AIBU to wish that people would have consistency from year to year on their gift budget? Just received presents for my DC of about £25-£30 when last year the value was about £5.00. I gave a token present of about £6 to their DC and now feel like a dick. Also a gift was given to me when previously we had decided to do presents for DC only.

One of my DC has ASD and was too embarrassed to open the present in front of the giver which also made things awkward.

Not sure whether to send a message apologising for my mean present. Next year I will sugggest birthdays only from now on.

limon Fri 30-Dec-16 18:37:42

Surely the monetary value of the gift us completely irrelevant?

TheSconeOfStone Fri 30-Dec-16 18:40:52

It is embarrassing though. My kids got expensive toys and their kids got something small. I worry about doing the wrong thing and making a fool of myself (a touch of the ASD my DD has I expect). I feel caught out somehow. I wish I was the sort of person who didn't worry about this sort of thing.

SnugglySnerd Fri 30-Dec-16 18:41:35

I know what you mean. My extended family usually buy cheap token/joke gifts so last year I gave my cousin Xmas socks and he had bought me a posh toiletries set that cost about £20. This year I got him a posh chocolate gift set for £20 and he hasn't got me anything. It was embarrassing for both of us both years.

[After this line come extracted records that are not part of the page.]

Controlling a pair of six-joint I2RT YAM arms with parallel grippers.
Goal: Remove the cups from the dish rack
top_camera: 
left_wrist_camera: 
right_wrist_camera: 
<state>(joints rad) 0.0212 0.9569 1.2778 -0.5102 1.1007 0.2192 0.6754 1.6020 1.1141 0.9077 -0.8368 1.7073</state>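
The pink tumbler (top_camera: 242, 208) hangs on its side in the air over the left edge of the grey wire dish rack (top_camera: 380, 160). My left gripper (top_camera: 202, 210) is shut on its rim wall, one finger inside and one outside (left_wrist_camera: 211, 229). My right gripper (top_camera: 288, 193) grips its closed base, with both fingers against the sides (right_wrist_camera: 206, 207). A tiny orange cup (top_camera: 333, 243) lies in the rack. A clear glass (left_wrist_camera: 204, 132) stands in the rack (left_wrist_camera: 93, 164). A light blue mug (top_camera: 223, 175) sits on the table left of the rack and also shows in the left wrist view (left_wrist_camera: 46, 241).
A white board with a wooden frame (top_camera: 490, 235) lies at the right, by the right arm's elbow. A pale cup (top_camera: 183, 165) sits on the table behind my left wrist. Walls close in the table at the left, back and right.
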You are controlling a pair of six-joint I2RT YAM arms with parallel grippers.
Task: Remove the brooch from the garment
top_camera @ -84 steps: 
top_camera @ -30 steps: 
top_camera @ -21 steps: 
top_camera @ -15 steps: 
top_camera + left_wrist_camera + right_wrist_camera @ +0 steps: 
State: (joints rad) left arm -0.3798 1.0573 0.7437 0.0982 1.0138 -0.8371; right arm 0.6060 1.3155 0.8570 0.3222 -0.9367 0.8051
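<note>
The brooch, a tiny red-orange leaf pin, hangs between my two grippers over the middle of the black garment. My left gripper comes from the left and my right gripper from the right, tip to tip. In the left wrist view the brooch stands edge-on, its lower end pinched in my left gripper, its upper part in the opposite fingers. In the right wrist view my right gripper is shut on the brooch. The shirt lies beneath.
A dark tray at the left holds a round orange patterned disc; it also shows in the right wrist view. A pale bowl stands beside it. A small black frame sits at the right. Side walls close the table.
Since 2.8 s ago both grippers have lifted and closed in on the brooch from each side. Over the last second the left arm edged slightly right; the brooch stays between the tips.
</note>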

dollydaydream114 Fri 30-Dec-16 18:47:36

Perhaps people just get what they can afford in that particular year. I know my spend on my nieces and nephews has varied a bit over the years depending on how well off (or not) I've been at the time (although as I get nothing back from them or their parents, it doesn't really matter).

Maybe you could suggest you stop doing Christmas gifts, as everyone has enough presents to buy already, or agree to keep it to small gifts next time?

cheekyfunkymonkey Fri 30-Dec-16 18:53:33

Yes you are being unreasonable, ££ isn't what it's about and the gift givers in this scenario probably quite rightly just base gift value on what they can afford any given year. If you worry about whether the recipient will like the gift and keep within your own budget based on what you can afford not keeping up with the Jones's then you can't go wrong.

dingdongthewitchishere Fri 30-Dec-16 18:54:25

YABU

I buy gifts for my family because I think they will like them, not to match any amount spent on us. If I can afford to spend £50 per person, I happily do it. If it's the winter my boiler packs up and we have a leak in the roof, then I spend a lot less.

If it bothers you that much, tell them as early as September that you want a limit on the amount spent.

TheSconeOfStone Fri 30-Dec-16 18:55:14

We had agreed to do token presents for kids only, and it wasn't even my suggestion. Totally happy with that plan. I will suggest in October no presents as I find her kids who are older than mine impossible to buy for. I'all stick to cash or gift cards for birthdays.

Eevee77 Fri 30-Dec-16 19:17:11

I wouldn't over think it. My income varies a lot so I buy what I can afford that year. Sometimes my mum gets a box of malteasers off me, other years it's more like £20-30 I spend. Same between me and OH.
Just give what your comfortable giving and be grateful for what (if) you receive.

TheSconeOfStone Fri 30-Dec-16 19:22:57

Thank you all for telling me I'm being unreasonable. I worry about appearing rude. Money isn't an issue for the person buying the gifts so maybe she just had more time this year. Whatever, gifts accepted with good grace and I will think no more of it

cookiefiend Fri 30-Dec-16 19:27:43

It can be embarrassing so YANBU to feel that way, but do try not to worry. Remember too if yor kids are younger people are often more generous as it can be fun to buy toys etc when you have no one else to buy them for.

GetTheeBehindMeSanta Fri 30-Dec-16 19:31:51

It all balances out over the years, and you're talking about a few pounds difference, not hundreds. It's more embarrassing to have a conversation about it after the event. Just carry on buying what you think they'd like.

allegretto Fri 30-Dec-16 19:33:42

YANBU - last year I spent about £30 on SIL and she spent about £10 on me (no problem). This year I spent £30 again and she spent £80! It was so lovely of her but I do feel a bit embarrassed.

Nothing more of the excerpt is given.